Trend: What surprised you the most after you moved here from New York City?
Bassett: How right this place felt – how “home” this place felt – from the moment the wheels of the plane that brought me from New York to Chattanooga hit the ground at the airport. As strange as that sounds, that feeling has never left me – and I felt it twice before here: the mountains of Scotland and the mountains of Norway. My great-grandparents on my mother's side came to this country from Norway, so there you go.
Trend: Changing gears completely, how has COVID-19 changed radio operations and student interactions?

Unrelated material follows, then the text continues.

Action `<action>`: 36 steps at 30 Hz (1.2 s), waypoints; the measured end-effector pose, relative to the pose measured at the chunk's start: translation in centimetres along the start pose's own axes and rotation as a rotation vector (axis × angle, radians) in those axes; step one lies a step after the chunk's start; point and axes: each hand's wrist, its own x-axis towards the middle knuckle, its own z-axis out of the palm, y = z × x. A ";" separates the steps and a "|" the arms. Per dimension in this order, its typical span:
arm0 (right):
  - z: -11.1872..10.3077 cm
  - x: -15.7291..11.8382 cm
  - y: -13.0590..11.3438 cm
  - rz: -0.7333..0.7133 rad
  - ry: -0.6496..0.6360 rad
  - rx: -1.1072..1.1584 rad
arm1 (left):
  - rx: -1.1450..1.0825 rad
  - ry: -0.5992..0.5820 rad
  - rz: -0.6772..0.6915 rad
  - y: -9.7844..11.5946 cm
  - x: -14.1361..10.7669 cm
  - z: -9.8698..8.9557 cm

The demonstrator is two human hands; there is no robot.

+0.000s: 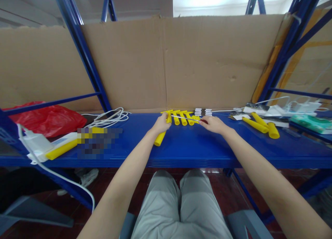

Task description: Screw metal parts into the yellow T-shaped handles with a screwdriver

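My left hand is closed around a yellow T-shaped plastic piece. A yellow tube slants down below that hand; whether it is part of the held piece is hidden by my fingers. My right hand grips the red handle of a screwdriver. Its thin metal shaft points left, with the tip at the piece in my left hand. Behind the shaft, several similar yellow T-shaped pieces lie in a row on the blue shelf.
A stack of small black-and-white items sits behind my right hand. Loose yellow tubes and a green packet lie right. At left are a red plastic bag, a coiled white cable and another yellow tube. Cardboard closes the back.
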 end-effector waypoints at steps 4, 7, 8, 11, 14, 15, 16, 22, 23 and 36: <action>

Bassett: We had to pause “Scenic Roots” at the end of March – and stay out of the radio station for a few weeks – as part of the university's response to COVID-19. By that point, students at UTC had already shifted to online learning for the rest of the semester. Since we had to pause at WUTC and I had to stay home, I had the chance to set up my home recording equipment from New York in the new apartment I had just bought and moved into here in Southside. We relaunched “Scenic Roots” in mid-April with me working entirely from home and our producers working remotely as well. By the way, my closet provides excellent soundproofing. On that basis alone, I think I made a wise investment in buying a home just in time – and I am very grateful.